Balthasar van Cortbemde (Antwerp, 8 April 1612 – Antwerp, prior to 24 December 1663) was a Flemish painter, copyist and art dealer. He is only known for one painting.

==Life==
Balthasar van Cortbemde was born in Antwerp as a son of the art dealer Philips van Cortbemde and Catharine Verluyt.

He was registered as a pupil of Jan Blanckaert in 1626. He became a master of the Antwerp Guild of St Luke in 1631. On 26 March 1637 he married Ursula van Hoecke, the sister of the painter Jan van den Hoecke.
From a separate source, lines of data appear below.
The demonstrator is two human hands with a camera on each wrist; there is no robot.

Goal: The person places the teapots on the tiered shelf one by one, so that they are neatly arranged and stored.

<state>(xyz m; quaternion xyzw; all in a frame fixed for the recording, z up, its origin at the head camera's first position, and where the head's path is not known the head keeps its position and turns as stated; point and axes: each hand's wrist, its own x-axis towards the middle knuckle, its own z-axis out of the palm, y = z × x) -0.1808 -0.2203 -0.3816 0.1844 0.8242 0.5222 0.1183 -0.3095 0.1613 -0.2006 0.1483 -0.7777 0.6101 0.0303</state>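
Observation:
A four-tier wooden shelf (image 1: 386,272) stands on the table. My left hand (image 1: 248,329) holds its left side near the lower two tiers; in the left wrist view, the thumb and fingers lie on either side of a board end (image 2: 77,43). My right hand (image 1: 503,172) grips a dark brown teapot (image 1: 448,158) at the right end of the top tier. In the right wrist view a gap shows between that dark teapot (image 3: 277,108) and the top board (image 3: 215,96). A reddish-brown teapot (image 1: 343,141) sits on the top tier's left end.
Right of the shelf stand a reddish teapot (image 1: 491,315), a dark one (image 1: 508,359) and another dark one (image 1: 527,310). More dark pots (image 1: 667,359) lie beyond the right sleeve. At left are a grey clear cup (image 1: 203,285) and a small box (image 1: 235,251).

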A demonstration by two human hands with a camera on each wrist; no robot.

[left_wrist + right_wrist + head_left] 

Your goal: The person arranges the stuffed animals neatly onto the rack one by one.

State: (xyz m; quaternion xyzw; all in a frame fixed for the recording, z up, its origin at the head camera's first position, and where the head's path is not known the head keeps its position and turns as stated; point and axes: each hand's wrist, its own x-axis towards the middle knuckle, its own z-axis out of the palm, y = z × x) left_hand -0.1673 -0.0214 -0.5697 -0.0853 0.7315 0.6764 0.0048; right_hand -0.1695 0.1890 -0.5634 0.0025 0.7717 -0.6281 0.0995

The couple has six children.

Starting from 1648 he delivered paintings to the Antwerp art dealer Matthijs Musson. Amongst others, he produced copies after Anthony van Dyck. He was also active as an art dealer himself.

He received various pupils including Ingenacieus de Raet, Gloyde Verhyen, Francoys van Nuffelen, Gilam van Hoecke, Jonas Aerck and Francis Peeters.
==Work==
Balthasar van Cortbemde is only known for one painting, The Good Samaritan dated 1647 (Royal Museum of Fine Arts Antwerp). The work was executed for the Corporation of Surgeons of Antwerp. It depicts a scene from the biblical Parable of the Good Samaritan. It shows the Samaritan traveler who has descended from his horse and is nursing the wounds of a man who was injured by robbers. According to the parable a Levite and priest had also passed the injured man without helping him. The painting shows the Levite on the left behind a tree and a little more in the distance the priest reading a book. This work shows that the artist was a talented artist.